When a line of the listing below has the string "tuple" in it, copy that line.
• • • •
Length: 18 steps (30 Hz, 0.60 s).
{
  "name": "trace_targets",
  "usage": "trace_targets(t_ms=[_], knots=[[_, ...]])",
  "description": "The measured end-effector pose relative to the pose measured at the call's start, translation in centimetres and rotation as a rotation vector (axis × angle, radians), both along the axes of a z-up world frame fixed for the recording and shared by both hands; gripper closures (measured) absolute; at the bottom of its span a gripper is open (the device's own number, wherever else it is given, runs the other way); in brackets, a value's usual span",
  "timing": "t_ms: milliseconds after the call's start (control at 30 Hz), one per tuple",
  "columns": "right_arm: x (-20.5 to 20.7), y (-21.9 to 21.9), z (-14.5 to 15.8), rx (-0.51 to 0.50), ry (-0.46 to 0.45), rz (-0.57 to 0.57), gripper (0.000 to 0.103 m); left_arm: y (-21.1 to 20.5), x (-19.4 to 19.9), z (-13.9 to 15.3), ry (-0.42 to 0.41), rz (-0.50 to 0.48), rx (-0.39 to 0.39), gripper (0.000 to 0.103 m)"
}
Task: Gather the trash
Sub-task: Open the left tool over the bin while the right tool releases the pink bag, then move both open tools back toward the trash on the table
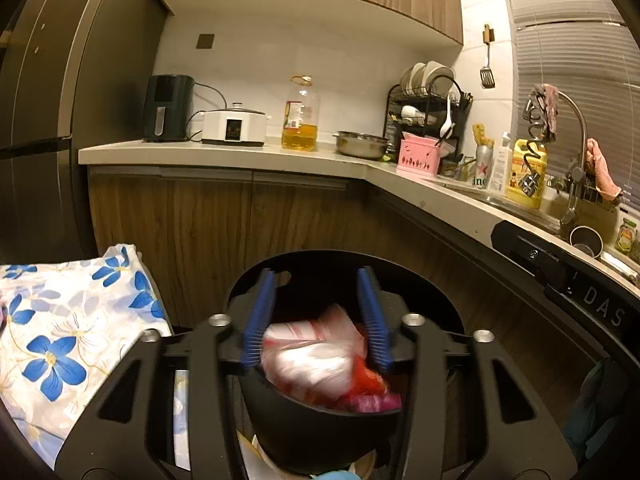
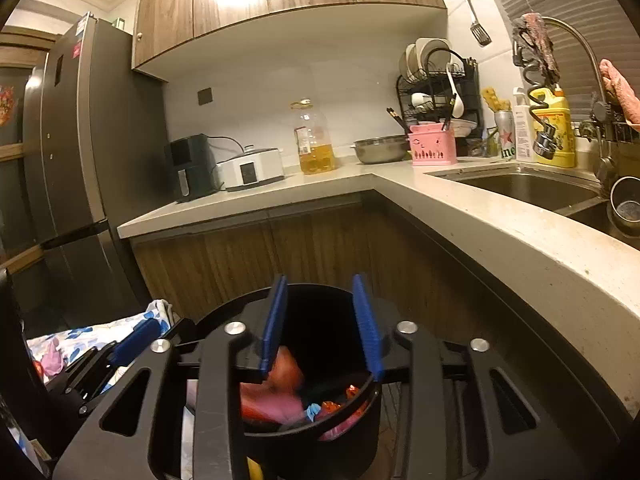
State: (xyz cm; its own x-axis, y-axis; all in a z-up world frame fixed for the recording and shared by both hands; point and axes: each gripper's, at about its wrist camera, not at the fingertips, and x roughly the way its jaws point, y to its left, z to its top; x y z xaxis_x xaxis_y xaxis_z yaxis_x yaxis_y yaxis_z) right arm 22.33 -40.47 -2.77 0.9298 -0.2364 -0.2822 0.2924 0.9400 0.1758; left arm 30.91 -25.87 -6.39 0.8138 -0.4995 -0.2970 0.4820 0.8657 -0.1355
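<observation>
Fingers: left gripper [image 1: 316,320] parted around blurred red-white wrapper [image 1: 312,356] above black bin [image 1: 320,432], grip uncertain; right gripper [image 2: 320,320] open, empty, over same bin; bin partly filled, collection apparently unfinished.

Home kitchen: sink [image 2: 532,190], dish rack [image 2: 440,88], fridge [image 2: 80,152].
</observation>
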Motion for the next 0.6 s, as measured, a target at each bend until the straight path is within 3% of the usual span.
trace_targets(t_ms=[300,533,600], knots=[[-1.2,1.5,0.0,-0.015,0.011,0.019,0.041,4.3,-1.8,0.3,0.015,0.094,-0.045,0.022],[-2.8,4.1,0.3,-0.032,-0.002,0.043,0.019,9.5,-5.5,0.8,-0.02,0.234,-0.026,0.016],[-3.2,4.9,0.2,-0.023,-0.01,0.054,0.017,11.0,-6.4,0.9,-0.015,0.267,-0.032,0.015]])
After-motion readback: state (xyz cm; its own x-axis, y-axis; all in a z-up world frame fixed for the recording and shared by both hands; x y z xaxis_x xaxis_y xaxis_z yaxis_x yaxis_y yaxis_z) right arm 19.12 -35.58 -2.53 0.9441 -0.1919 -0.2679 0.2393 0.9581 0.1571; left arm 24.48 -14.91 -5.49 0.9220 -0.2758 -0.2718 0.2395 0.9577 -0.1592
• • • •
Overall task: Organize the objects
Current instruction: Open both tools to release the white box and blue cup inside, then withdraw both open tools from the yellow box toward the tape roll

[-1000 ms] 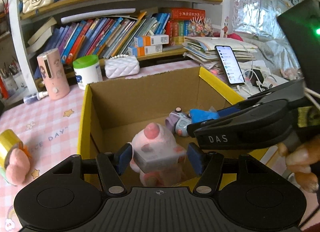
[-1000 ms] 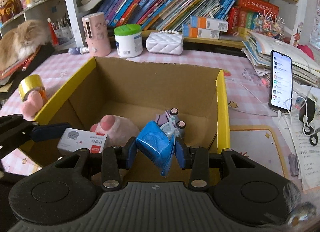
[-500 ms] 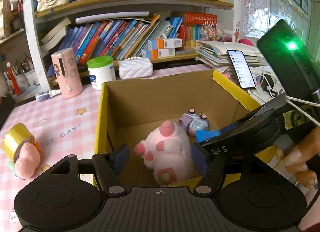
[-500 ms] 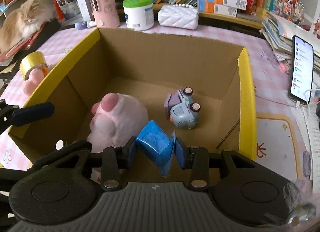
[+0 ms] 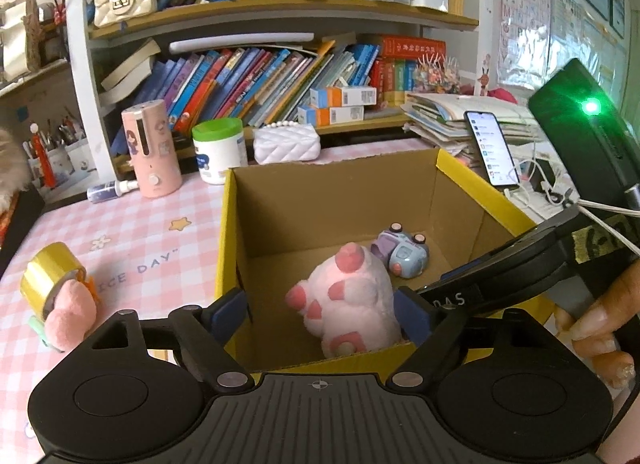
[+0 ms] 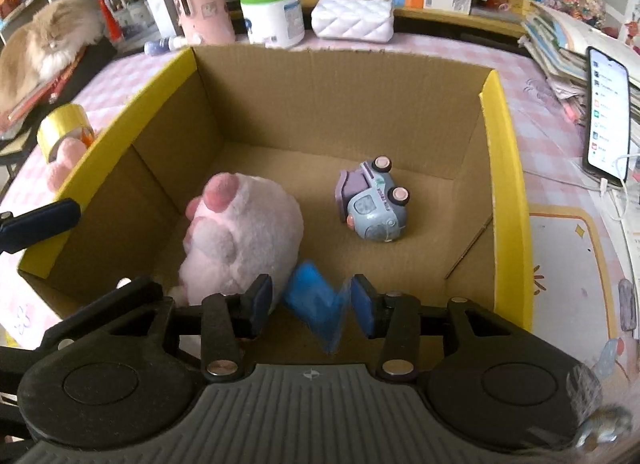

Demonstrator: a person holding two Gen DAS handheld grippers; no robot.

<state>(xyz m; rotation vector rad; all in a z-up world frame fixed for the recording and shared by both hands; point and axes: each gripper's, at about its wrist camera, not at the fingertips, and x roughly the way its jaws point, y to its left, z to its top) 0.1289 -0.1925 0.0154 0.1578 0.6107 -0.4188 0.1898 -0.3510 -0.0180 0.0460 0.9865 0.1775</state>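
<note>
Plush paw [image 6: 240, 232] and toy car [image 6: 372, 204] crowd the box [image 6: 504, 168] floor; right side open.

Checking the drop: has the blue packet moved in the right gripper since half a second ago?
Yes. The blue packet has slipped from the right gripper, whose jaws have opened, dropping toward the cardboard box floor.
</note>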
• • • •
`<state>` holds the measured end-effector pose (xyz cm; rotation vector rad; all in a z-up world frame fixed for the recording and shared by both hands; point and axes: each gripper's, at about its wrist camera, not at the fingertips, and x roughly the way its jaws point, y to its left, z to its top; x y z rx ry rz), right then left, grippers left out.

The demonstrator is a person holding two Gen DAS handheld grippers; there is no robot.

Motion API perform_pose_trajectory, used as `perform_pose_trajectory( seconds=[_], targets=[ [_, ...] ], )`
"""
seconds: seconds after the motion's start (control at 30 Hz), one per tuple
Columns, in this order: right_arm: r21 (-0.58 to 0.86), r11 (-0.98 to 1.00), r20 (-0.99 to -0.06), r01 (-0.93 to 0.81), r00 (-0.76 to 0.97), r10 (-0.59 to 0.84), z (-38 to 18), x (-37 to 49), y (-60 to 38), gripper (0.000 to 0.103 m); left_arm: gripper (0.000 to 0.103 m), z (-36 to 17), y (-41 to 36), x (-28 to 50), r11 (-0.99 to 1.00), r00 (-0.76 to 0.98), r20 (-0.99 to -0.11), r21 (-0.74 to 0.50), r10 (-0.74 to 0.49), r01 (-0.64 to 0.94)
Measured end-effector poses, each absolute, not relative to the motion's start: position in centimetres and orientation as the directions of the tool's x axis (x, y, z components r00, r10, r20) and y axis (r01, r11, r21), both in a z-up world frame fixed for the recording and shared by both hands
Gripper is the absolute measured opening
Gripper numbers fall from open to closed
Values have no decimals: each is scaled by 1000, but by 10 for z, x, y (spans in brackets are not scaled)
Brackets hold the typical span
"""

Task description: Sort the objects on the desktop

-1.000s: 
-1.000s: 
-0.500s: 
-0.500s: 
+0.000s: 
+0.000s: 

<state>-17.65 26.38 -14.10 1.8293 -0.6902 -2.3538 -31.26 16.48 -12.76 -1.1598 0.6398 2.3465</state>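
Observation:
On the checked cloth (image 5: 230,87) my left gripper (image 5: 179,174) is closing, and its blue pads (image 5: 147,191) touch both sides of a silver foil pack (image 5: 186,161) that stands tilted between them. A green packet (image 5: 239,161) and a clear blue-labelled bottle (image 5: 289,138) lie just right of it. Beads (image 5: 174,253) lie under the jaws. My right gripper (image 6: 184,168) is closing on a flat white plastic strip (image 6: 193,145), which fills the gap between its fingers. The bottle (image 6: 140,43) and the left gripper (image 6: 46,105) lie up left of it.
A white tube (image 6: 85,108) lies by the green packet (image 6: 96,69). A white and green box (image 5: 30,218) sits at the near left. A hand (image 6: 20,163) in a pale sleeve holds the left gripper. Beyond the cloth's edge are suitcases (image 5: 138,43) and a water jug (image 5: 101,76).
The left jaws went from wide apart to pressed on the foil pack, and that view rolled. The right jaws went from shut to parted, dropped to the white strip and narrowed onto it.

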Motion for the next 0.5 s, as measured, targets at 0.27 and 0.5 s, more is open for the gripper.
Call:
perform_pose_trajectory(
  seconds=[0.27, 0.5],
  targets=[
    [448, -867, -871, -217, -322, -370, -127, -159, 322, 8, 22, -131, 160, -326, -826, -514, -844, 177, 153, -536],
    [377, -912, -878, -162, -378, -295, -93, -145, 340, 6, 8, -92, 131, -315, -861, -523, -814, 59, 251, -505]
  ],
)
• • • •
● Result of this task:
  "timing": "t_ms: milliseconds after the call's start (control at 30 Hz), one per tuple",
seconds: seconds after the motion's start (control at 30 Hz), one per tuple

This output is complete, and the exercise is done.